Using the listing below, copy every line that mentions "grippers".

━━━━━ Provided data

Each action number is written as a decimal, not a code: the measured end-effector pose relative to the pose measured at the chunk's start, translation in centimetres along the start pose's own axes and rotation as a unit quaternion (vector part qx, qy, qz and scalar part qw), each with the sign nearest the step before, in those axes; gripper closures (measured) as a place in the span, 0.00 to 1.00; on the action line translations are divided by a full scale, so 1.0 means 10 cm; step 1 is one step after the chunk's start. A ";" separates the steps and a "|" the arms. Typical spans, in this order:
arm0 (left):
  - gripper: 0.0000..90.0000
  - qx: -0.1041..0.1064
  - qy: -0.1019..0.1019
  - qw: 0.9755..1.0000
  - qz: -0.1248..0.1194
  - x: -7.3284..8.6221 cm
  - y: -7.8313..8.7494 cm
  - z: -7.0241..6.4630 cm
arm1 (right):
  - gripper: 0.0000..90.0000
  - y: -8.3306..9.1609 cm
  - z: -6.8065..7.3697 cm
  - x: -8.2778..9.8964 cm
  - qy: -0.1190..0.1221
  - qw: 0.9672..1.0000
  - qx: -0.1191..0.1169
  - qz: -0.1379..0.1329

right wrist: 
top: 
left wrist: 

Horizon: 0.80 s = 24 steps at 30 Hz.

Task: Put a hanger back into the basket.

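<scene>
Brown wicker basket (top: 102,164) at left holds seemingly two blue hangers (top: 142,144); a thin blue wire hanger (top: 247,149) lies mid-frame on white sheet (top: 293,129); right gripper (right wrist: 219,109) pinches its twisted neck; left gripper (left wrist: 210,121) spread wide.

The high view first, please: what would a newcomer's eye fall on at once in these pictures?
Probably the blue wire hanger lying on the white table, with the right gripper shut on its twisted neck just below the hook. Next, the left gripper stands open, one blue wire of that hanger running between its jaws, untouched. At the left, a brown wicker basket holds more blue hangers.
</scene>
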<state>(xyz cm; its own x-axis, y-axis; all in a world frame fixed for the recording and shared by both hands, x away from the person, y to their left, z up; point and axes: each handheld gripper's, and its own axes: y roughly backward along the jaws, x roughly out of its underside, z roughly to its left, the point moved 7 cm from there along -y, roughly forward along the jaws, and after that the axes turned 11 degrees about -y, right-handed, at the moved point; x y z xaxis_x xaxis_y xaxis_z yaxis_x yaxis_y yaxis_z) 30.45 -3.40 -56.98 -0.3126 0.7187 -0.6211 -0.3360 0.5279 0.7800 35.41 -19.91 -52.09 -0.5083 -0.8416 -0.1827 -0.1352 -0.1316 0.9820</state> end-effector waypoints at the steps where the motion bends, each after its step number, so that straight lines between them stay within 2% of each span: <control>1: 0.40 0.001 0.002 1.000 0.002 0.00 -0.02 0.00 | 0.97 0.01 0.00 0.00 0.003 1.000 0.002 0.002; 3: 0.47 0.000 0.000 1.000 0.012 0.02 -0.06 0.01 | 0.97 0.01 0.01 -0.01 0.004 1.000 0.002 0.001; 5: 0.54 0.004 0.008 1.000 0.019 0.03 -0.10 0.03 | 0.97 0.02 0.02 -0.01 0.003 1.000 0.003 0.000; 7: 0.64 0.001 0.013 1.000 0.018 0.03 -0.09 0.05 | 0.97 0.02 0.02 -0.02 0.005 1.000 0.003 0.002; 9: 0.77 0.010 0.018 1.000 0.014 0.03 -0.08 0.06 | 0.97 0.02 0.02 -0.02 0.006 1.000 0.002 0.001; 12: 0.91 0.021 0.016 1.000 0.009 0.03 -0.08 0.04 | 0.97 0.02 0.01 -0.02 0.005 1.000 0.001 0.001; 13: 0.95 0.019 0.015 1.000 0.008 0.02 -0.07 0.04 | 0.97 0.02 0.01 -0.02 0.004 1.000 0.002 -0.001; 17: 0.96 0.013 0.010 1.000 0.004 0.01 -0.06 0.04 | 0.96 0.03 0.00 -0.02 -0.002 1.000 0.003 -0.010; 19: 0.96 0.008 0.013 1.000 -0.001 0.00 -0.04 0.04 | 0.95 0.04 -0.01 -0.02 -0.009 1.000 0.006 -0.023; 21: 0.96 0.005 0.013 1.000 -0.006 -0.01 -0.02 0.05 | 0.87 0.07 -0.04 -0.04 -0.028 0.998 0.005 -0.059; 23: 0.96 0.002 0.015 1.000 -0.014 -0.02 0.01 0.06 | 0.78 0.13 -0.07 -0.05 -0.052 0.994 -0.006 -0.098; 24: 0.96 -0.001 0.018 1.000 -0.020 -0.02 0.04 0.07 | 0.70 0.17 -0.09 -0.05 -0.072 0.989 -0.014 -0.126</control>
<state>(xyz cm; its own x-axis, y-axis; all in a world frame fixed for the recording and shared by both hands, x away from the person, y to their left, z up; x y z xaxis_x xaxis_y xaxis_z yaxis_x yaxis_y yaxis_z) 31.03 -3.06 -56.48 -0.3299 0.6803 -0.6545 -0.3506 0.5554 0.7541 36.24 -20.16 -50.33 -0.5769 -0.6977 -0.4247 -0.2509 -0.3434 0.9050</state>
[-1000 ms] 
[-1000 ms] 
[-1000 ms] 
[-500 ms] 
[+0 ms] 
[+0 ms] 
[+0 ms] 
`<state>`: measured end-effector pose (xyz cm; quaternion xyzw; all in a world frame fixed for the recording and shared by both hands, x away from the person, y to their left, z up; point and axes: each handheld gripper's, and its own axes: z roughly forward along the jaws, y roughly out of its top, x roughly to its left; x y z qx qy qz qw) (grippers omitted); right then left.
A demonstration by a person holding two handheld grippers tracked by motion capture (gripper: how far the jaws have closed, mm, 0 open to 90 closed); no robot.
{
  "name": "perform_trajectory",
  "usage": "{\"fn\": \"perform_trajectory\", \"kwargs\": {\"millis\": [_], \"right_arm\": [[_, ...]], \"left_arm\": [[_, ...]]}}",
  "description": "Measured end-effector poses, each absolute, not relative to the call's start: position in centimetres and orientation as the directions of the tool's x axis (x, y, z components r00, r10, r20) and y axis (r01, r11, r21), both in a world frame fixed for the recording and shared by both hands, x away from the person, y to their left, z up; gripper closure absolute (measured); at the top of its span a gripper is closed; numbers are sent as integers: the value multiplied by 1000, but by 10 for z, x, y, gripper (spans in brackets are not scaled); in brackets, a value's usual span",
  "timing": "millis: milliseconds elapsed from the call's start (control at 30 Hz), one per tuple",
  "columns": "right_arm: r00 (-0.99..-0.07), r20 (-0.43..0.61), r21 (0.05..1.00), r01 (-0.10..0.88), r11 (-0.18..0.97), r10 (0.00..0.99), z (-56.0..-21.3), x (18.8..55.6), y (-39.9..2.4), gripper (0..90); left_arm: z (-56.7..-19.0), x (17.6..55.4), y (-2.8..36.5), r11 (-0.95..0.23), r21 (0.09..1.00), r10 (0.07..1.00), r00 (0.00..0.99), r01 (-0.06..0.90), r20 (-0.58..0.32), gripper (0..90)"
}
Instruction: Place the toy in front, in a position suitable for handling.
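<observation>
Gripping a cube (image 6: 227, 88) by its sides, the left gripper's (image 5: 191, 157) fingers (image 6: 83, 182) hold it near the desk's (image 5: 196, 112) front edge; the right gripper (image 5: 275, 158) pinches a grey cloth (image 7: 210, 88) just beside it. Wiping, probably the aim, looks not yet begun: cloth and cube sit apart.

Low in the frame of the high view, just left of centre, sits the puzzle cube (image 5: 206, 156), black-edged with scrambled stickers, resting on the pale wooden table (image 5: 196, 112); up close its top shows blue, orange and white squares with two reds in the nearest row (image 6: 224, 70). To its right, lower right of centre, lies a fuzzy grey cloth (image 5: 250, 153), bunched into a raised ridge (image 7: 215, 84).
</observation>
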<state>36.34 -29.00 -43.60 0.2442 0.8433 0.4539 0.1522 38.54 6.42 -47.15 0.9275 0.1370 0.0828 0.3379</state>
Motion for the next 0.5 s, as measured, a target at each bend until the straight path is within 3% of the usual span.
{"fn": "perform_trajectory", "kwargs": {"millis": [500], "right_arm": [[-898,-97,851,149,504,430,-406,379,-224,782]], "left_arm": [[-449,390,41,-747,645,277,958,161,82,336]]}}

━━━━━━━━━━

▶ **Answer below**:
`<state>`: measured end-effector pose (xyz cm; quaternion xyzw; all in a world frame fixed for the recording and shared by both hands, x away from the person, y to their left, z up; point and axes: each handheld gripper's, and its own axes: z roughly forward along the jaws, y roughly out of its top, x roughly to its left; x y z qx qy qz qw) (grippers omitted); right then left.
A demonstration by a person holding two handheld grippers tracked by motion capture (gripper: how far the jaws have closed, mm, 0 open to 90 closed); no robot.

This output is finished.